What is expected: Your answer should hold only the line containing "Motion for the" and each line that follows it in the listing, copied exactly.

Available data:
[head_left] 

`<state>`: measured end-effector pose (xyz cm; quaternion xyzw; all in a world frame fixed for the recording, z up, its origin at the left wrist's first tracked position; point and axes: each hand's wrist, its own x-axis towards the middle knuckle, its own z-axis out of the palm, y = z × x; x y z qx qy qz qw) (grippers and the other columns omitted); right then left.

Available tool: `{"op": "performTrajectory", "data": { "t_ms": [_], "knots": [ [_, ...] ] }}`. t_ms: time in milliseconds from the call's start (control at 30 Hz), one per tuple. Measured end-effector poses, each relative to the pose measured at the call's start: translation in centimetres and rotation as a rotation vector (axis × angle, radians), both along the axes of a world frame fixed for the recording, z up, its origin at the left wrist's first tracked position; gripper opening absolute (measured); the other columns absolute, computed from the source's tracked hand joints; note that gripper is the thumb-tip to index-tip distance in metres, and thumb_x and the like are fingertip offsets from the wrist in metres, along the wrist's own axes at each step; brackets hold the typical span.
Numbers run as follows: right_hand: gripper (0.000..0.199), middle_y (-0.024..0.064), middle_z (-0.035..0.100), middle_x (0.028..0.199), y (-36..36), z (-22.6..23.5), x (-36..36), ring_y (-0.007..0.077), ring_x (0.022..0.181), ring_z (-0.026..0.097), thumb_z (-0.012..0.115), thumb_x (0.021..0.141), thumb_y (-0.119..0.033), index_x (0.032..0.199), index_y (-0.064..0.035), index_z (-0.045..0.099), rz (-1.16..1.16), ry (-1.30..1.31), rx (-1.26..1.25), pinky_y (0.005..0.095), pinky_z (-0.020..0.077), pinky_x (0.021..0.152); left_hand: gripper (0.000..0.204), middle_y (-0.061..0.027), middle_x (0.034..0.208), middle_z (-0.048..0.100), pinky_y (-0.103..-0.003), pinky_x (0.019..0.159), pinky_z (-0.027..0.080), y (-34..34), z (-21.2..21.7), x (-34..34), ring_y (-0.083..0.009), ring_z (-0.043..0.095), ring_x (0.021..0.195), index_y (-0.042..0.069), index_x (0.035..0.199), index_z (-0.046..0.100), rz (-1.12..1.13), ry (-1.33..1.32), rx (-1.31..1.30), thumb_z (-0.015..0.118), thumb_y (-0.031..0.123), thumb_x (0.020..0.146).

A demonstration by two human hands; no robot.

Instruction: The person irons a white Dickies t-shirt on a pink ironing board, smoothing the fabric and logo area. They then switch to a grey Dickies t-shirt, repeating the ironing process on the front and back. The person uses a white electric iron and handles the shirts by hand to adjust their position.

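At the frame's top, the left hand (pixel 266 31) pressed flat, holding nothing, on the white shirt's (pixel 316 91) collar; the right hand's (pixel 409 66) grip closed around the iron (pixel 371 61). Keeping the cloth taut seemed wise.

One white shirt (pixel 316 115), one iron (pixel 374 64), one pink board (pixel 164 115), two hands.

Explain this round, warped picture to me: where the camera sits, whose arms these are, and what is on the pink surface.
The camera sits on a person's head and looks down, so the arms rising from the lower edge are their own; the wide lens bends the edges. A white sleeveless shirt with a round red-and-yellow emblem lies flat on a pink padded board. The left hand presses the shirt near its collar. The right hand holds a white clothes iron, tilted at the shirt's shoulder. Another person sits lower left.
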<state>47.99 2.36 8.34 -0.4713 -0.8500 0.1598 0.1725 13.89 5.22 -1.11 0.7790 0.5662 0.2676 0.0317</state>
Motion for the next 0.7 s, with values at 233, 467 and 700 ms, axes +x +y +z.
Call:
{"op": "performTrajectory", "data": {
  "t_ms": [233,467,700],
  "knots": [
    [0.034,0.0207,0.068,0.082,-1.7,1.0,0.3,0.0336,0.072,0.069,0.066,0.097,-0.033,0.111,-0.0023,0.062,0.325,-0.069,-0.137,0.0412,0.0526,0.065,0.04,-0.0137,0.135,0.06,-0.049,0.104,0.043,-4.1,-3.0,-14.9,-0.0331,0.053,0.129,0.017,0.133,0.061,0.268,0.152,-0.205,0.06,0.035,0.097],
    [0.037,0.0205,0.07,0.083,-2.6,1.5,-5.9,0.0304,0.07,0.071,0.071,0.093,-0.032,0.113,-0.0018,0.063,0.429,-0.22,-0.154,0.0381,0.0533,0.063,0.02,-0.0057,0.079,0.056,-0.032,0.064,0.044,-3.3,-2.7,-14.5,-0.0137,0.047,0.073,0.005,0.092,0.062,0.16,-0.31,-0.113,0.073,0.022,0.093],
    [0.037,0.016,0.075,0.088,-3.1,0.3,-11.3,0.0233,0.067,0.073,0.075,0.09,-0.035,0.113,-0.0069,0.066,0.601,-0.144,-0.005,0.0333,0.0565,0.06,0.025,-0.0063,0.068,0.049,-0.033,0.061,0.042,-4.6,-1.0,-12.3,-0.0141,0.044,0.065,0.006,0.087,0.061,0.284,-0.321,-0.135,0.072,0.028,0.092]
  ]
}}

Solution below:
Motion for the next 0.7 s, with values at 233, 467 and 700 ms, axes +x +y +z.
Call:
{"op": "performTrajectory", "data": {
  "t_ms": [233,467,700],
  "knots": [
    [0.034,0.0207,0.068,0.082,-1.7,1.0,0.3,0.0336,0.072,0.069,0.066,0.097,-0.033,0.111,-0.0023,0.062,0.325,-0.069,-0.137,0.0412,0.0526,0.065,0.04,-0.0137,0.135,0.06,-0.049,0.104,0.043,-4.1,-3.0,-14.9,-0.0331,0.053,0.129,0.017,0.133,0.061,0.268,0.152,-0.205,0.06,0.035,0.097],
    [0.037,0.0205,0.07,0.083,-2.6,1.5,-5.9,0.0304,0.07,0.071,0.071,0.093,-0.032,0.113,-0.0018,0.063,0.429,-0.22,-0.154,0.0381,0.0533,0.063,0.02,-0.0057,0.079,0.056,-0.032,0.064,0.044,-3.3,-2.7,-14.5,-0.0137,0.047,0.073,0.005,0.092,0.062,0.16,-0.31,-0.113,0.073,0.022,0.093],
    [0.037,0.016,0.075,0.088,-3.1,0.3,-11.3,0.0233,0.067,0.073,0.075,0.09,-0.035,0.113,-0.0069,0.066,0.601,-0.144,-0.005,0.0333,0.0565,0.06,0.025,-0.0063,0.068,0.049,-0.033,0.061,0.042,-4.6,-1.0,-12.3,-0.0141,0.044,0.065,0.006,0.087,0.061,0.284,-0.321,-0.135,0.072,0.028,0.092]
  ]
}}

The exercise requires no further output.